# Need RAW MILK in Alberta!!



## FreeRangeMama (Nov 22, 2001)

I am looking for a source of raw cow's or goat's milk in or around Southern Alberta. I have looked at the realmilk.com site but there is nothing. I have asked around with no luck. If anyone knows where I can get some by "donation" or purchase please PM me.

Thanks!
Laurie


----------



## akmeg (May 4, 2004)

Hey Laurie!
This is Megan, here in Lethbridge, Mary's friend......I just happened across your post and I realized I know you! Hi!

Anyways, I've searched around a bit for raw milk here. I had some violin students who used to have a source, but apparently he was too scared to continue selling it to his friends and neighbours and backed out. I've asked around to a few other people as well, some farmers I know, but no luck so far! Sorry no better news than that! I saw your babiesfirst email today too and I'd be interested to hear what sources for pasture fed meat you might find. Have you checked out Harvest Haven farm market? I've been meaning to take a little trip out there and see what they have. In their brochure they mention pasture fed meat. Might be worth checking out.
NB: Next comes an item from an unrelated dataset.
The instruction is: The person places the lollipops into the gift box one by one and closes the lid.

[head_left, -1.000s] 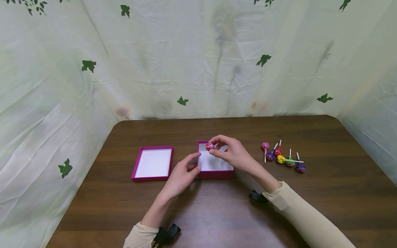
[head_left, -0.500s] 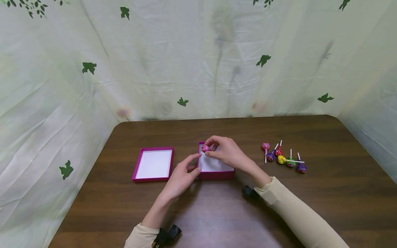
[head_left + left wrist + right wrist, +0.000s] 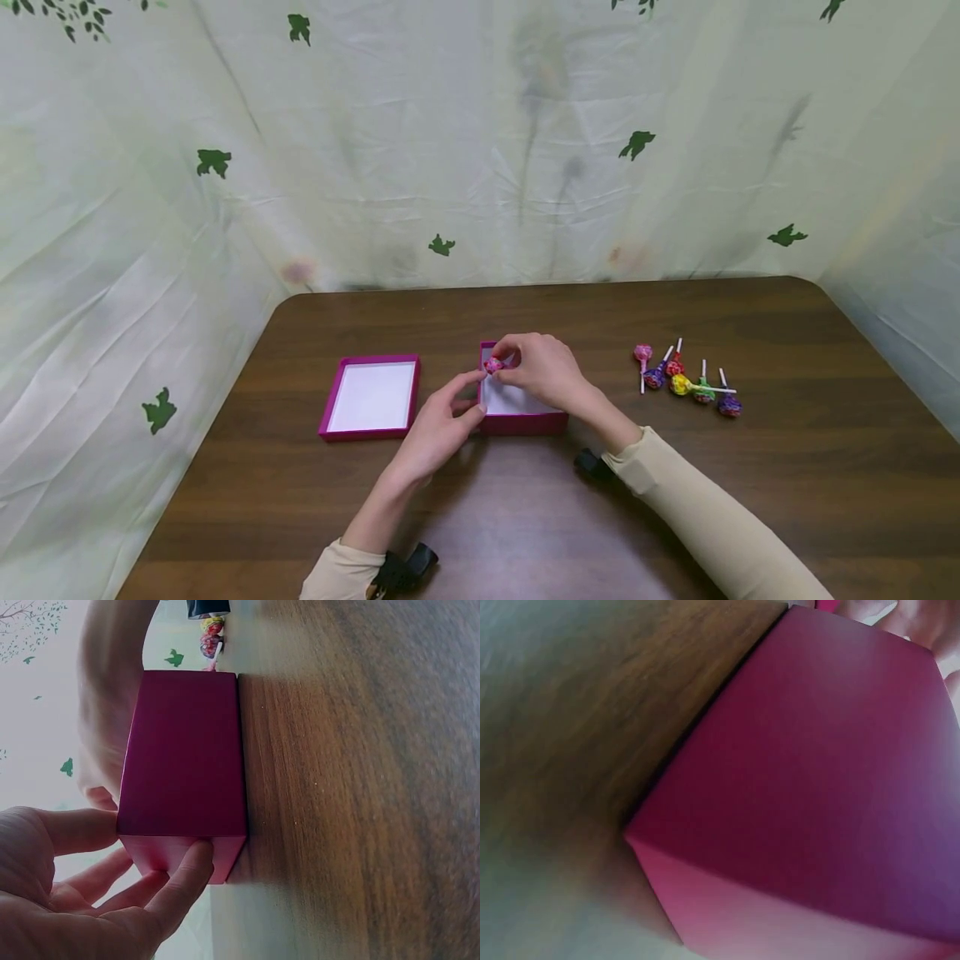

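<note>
My right hand (image 3: 546,367) reaches over the magenta box (image 3: 523,424) and pinches a lollipop (image 3: 492,365) with a pink-and-red wrapper, low at the box's left side. Its stick is hidden by the hand. My left hand (image 3: 441,422) rests against the box's left wall with fairly straight fingers. In the left wrist view, the left fingers (image 3: 184,881) touch that wall and one digit lies at the top edge. Most of the right wrist view is filled by the outside of the box (image 3: 802,772); the right hand's grip does not show there.
A magenta lid (image 3: 363,433) with a white inside lies left of the box. Several wrapped lollipops, among them a yellow one (image 3: 680,384) and a pink one (image 3: 642,353), lie to the right on the brown wooden table (image 3: 525,517). A leaf-printed curtain (image 3: 480,167) hangs behind.
My right hand has moved left and slightly down into the box with the lollipop, toward the left wall. The left hand stays against the box.
</note>
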The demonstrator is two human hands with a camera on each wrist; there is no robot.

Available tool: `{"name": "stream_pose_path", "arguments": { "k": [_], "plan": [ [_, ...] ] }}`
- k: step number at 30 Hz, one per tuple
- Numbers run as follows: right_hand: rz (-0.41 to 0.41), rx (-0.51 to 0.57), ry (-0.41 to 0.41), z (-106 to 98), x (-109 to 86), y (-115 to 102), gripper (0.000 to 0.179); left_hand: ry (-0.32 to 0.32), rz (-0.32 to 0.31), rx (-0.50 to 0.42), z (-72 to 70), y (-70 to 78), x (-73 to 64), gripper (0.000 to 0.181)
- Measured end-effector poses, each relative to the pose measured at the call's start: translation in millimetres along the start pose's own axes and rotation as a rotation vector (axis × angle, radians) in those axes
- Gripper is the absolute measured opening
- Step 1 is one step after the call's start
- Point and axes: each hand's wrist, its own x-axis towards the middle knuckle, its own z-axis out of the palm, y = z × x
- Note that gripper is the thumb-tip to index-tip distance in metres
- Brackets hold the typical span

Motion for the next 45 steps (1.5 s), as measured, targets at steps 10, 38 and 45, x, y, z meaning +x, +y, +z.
{"name": "stream_pose_path", "arguments": {
  "k": [10, 38, 45],
  "plan": [
    [0.016, -0.066, 0.033, 6, -0.1, -5, 0.018, -0.001, 0.006, -0.003, -0.8, 0.4, -0.7, 0.044],
    [0.029, -0.088, 0.025, 18, 11.7, -4, 0.013, 0.008, 0.003, -0.04, -0.3, 1.3, 0.8, 0.047],
    [0.039, -0.073, 0.025, 15, 9.0, -6, 0.014, 0.013, 0.004, -0.027, 0.4, 0.5, 0.7, 0.045]
  ]
}}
I'm definitely not a totally NT type of eater, but I really believe in it, and I'd like to be more so. I have the book and I try to incorporate some of the ideas into my cooking. Good luck with the raw milk search!

Megan


----------



## FreeRangeMama (Nov 22, 2001)

Hi Megan!!

We should meet up sometime. I am working toward NT, though right now we are on the specific carbohydrate diet trying to heal our guts (it is doing wonders for 100's ASD).

We have been getting Vital Greens whole milk from the farmers market and we bought some meat from Harvest Haven today. The animals are pasture fed (organic). They seem to have pretty good prices on produce as well.

Or-Kids is going to be doing organic co-ops again instead of having the store front. She said there will only be a 10% above cost mark-up for meat, dairy, produce, etc. and 20% on dry goods (to cover shipping).

My SIL gave me the number of another farm than sells beef (I don't think they have chicken though) and they too are pasture fed. I'm not sure about hormones and such, I need to call and enquire. Her beef is much less expensive, but there isn't as much selection and I am not sure about the quality of feed (organic and such). We also purchace eggs (free range) from a farm just outside of town and honey from another place.

That is what I've learned so far, now if I can figure out what to do with all this meat I'll be set :LOL


----------